### Data to use:
--
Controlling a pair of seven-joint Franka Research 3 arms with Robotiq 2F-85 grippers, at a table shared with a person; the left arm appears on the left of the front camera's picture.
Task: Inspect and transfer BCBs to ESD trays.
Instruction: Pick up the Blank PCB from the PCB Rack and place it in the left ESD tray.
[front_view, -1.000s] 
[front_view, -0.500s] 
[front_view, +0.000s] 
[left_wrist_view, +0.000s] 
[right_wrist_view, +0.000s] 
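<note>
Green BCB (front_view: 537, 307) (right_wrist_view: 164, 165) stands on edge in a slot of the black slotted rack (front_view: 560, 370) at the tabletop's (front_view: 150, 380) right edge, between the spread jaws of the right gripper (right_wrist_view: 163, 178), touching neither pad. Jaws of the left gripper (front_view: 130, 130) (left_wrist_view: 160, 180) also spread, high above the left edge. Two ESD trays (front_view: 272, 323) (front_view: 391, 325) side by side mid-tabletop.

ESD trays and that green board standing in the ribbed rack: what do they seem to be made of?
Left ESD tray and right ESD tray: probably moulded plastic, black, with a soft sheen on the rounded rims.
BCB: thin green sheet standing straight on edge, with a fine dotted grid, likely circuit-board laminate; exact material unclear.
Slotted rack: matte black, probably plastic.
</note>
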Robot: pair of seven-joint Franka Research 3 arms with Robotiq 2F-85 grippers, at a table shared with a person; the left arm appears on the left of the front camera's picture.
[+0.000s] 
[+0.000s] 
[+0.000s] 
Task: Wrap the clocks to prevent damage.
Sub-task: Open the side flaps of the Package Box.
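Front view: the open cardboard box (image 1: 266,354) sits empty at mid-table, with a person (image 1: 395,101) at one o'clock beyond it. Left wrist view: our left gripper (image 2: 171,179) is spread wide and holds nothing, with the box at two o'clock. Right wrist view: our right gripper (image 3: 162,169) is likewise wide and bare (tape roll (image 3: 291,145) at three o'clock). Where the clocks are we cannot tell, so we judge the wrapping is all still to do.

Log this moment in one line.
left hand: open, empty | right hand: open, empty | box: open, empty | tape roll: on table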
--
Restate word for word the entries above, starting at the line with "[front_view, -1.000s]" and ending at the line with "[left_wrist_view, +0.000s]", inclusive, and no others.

### Solution to this problem:
[front_view, -1.000s] 
[front_view, -0.500s] 
[front_view, +0.000s] 
[left_wrist_view, +0.000s] 

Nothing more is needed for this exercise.